Exercise prompt:
Copy every line below that has the word "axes" in it.

Material provided:
= = =
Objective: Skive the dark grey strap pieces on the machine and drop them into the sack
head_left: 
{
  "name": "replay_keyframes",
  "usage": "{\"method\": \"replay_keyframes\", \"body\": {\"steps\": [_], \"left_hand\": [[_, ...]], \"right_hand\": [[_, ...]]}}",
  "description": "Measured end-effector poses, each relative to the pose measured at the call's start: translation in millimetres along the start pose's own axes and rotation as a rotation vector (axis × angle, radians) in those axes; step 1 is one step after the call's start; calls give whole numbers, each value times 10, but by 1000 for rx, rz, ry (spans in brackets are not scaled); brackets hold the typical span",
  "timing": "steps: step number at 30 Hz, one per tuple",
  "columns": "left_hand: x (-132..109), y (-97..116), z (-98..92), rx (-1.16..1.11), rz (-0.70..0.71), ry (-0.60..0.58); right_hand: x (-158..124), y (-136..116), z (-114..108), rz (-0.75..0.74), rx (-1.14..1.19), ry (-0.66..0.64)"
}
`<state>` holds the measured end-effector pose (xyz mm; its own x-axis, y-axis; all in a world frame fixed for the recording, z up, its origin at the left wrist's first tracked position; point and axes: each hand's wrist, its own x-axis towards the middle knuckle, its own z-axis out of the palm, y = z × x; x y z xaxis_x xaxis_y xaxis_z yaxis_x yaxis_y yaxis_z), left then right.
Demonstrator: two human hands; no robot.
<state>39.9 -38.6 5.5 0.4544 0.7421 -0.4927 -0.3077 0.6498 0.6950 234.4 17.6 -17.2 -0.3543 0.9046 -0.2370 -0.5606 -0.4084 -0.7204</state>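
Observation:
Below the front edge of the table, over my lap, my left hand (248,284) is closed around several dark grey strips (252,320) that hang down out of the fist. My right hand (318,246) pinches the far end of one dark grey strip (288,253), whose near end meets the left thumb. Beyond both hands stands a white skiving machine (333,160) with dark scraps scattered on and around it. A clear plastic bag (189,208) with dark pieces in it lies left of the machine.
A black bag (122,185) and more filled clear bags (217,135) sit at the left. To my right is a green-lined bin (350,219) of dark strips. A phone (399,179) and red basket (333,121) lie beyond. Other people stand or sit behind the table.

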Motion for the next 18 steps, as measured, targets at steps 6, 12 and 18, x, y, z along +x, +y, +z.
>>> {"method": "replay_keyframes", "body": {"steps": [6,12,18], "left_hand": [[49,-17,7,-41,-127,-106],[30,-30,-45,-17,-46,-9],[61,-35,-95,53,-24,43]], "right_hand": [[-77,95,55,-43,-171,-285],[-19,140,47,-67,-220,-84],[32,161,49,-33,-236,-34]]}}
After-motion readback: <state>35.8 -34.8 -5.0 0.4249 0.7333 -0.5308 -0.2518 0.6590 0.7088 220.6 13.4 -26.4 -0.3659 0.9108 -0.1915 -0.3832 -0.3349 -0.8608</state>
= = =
Exercise answer:
  "description": "Measured end-effector poses, each relative to the pose measured at the call's start: translation in millimetres along the start pose's own axes and rotation as a rotation vector (axis × angle, radians) in those axes; step 1 is one step after the call's start; calls give whole numbers, each value times 10, but by 1000 for rx, rz, ry (spans in brackets are not scaled); brackets hold the typical span",
`<state>` holds the measured end-effector pose (xyz mm; its own x-axis, y-axis; all in a world frame fixed for the recording, z up, its origin at the left wrist's first tracked position; point and axes: each hand's wrist, its own x-axis towards the middle knuckle, its own z-axis out of the palm, y = z × x; x y z xaxis_x xaxis_y xaxis_z yaxis_x yaxis_y yaxis_z), left then right.

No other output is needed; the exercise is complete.